Aftercare Instructions is one of my favorite reads this year, with it’s beautiful story of finding what really matters to you and unique storytelling (and the audio is FAB and narrated by Bonnie) so hosting her as part of DA Bash is such a treat! Check out our interview, enter the giveaway, and stop by to see what debuts you missed this year!
Interview with Bonnie Pipkin
Parts of the book are written in styles outside of prose, from acts in a play to a pamphlet style “Aftercare Instruction” in the present. Talk about your decision to write Aftercare Instructions in this way and the unique opportunities or challenges it presented.
I first wrote the novel with a straight-thru, linear narrative. The feedback I kept getting was: why would Genesis still want to be with Peter if he did something so terrible to her? But love isn’t so cut and dry for me. I don’t think it just disappears when someone makes a mistake. A mistake doesn’t make a person the villain automatically. There’s usually a lot more under the surface. The best villains are layered, and if you can love one, then that makes them real. So with that in mind, I knew that I had to show their love story. We had to understand why Genesis was holding on and pining. Then I started to think about how we distill our memories into scenes and moments, much like a movie or a play, and since theater is such a big part of her healing process, I decided to try writing the past in this format. With the “aftercare instructions” for chapter titles, I kept a running list while I wrote, and then tried to thematically match them with what is going on in the chapter. This book is about healing, and the connection of the physical healing with the emotional healing is something I wanted to explore.
The characters in the book make choices that some audiences may or may not agree with. Which of the characters decisions most surprised you?
Well, the big elephant in the room, or the choice that some audiences may not agree with, is the choice to terminate the pregnancy. I deliberately started the book with that choice already made. This story isn’t about making that choice. That choice is a given, and it was my intention not to attach any shame to that. But that said… hmmm… Genesis probably should not have attacked Vanessa in the bathroom, and she probably should not have had so much to drink after the procedure, but these are forgivable. She was going through a lot. Peter’s choice to leave her during the procedure is definitely one I don’t agree with, but as I said above, I didn’t want him to be a complete villain. It’s important to let our characters make mistakes and let them be flawed.
You narrated your own audiobook, which I loved. What was that experience like and how did the decision to narrate it come about?
Aww, thank you! I am a big fan of audio books read by the author as opposed to actors, and so I just asked if I could do it! A big part of my editing process is to read my work out loud, and I also have a performance background, so I felt very comfortable with the task. I had read the whole book out loud to two good friends, and my cat has heard it probably six or so times in various forms.
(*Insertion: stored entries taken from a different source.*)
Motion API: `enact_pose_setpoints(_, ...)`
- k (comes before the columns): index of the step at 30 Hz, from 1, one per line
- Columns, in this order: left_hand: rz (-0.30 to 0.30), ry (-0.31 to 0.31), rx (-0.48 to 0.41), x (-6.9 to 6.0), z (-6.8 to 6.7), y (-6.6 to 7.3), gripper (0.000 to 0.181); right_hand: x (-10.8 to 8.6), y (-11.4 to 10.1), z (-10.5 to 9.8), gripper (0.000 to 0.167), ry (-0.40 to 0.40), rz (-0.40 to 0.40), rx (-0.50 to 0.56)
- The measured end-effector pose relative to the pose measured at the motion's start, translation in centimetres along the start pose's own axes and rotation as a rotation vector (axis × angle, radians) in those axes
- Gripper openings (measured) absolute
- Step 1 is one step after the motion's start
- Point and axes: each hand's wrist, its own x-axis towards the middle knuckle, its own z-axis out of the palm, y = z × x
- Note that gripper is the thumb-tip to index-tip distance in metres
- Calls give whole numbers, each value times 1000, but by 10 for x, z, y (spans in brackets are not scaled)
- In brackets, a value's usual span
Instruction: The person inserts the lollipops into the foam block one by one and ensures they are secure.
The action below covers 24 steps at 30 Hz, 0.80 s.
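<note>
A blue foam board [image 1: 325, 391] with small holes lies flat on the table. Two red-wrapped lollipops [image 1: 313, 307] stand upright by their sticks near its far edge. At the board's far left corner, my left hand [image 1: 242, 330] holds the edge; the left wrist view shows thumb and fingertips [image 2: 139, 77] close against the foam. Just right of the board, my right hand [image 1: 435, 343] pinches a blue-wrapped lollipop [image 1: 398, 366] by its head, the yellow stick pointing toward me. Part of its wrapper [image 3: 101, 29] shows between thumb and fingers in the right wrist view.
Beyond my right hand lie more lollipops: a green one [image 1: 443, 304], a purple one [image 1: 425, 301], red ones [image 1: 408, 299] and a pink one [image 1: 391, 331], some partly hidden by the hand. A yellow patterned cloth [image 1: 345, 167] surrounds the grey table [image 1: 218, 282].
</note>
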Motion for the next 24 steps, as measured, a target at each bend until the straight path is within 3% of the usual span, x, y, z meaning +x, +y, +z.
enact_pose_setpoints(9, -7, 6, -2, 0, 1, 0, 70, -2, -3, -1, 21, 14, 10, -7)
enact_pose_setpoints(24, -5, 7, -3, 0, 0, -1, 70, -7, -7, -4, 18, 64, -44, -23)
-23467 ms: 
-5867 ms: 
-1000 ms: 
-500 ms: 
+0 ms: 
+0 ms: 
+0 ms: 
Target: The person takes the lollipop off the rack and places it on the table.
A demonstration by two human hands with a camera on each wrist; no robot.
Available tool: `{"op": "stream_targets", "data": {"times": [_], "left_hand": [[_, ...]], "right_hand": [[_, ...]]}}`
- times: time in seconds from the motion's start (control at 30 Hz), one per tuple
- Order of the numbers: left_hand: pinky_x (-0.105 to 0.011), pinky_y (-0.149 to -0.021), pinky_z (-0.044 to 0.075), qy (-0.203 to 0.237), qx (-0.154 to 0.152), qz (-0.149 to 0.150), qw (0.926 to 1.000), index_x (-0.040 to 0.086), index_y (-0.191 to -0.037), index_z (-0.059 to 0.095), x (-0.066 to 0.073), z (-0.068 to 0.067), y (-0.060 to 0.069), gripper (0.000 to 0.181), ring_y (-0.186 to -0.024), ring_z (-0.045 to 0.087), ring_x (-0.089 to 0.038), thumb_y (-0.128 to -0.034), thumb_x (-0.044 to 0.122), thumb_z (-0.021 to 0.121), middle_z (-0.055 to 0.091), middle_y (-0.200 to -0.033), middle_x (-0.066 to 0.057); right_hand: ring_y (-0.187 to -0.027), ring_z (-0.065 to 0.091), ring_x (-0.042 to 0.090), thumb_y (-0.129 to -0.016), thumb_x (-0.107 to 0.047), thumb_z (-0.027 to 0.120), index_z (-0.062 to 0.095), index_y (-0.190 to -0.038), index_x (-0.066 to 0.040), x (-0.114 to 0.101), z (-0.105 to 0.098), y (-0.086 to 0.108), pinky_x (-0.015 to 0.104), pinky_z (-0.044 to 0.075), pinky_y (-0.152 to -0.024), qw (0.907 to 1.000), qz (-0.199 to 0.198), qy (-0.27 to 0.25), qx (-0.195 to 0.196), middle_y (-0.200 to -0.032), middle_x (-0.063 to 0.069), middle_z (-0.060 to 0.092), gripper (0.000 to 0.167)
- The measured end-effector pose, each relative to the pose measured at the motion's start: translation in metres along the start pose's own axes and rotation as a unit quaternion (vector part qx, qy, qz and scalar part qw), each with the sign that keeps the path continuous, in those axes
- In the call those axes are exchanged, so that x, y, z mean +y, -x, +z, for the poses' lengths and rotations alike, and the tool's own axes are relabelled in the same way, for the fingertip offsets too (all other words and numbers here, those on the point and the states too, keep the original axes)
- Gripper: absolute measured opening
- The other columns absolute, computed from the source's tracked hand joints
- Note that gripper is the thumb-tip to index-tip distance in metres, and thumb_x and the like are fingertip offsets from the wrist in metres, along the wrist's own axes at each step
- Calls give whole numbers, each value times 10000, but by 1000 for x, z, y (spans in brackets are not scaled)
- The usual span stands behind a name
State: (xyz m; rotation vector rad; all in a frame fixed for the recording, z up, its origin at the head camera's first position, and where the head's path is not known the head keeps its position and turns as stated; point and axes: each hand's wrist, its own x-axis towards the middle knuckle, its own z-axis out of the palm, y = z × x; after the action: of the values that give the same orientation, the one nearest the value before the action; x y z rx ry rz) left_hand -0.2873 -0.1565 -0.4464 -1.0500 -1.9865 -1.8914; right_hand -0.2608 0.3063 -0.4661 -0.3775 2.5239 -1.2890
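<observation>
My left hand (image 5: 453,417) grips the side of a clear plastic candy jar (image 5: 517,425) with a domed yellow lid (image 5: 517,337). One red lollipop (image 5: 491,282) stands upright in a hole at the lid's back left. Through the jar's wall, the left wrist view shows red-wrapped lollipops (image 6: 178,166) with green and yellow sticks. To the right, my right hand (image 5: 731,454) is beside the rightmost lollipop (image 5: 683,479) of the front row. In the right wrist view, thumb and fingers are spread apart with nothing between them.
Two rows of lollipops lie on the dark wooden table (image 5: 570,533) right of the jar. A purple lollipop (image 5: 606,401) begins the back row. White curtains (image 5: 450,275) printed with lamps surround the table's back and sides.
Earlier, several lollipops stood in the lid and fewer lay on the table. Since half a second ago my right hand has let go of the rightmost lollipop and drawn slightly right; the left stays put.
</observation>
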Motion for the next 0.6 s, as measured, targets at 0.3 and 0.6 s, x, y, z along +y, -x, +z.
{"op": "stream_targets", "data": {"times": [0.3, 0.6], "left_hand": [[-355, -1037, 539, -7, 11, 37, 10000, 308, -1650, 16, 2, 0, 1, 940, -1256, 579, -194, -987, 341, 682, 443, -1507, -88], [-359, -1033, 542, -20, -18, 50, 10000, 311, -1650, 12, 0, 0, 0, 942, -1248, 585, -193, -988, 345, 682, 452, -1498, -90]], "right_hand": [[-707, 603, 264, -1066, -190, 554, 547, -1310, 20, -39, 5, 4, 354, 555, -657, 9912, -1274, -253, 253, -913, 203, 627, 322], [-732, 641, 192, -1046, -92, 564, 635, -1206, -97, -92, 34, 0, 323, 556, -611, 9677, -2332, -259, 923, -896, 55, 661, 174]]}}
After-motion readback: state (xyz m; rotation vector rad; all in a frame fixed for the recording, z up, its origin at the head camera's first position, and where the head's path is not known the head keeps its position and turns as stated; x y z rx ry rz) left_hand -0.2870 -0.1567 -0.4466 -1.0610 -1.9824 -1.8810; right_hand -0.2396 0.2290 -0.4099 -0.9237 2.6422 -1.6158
It was super fun to record it! The microphone is so sensitive that it would pick up my stomach gurgles before we broke for lunch. The producer told me that half of her job is to manage the reader’s bodily noises. It took us two days to record it, and one short session to fix a couple of stutters/unidentified background noises. I would love to do this again.
What has been your favorite response to your debut?
I received a hand-written letter from a ninth grader from Florida. In it, she said the book changed the way she views her life, and how she wanted to be strong like Genesis. There may or may not be tear streaks on this letter.
There was also an abortion doula at my launch party and I thought that was pretty cool.
What books would you recommend for fans of Aftercare Instructions?
Big-hearted books by badass ladies! THIS RAGING LIGHT by Estelle Laure. GIRL IN PIECES by Kathleen Glasgow. IF I WAS YOUR GIRL by Meredith Russo. AMERICAN STREET by Ibi Zoboi. And required reading for everyone: BAD FEMINIST by Roxane Gay.
by Bonnie Pipkin
Published: June 27th 2017
In the tradition of Jandy Nelson and Rainbow Rowell, a big-hearted journey of furious friendship, crazy love, and unexpected hope after a teen’s decision to end an unwanted pregnancy
“Troubled.” That’s seventeen-year-old Genesis according to her small New Jersey town. She finds refuge and stability in her relationship with her boyfriend, Peter—until he abandons her at a Planned Parenthood clinic during their appointment to terminate an unwanted pregnancy. The betrayal causes Gen to question everything.
As Gen pushes herself forward to find her new identity without Peter, she must also confront her most painful memories. Through the lens of an ongoing four act play within the novel, the fantasy of their undying love unravels line by line, scene by scene. Digging deeper into her past while exploring the underground theater world of New York City, she rediscovers a long-forgotten dream. But it’s when Gen lets go of her history, the one she thinks she knows, that she’s finally able to embrace the complicated, chaotic true story of her life, and take center stage.
This powerfully immersive and format-crushing debut follows Gen from dorm rooms to diners to house parties to auditions—and ultimately, right into readers’ hearts.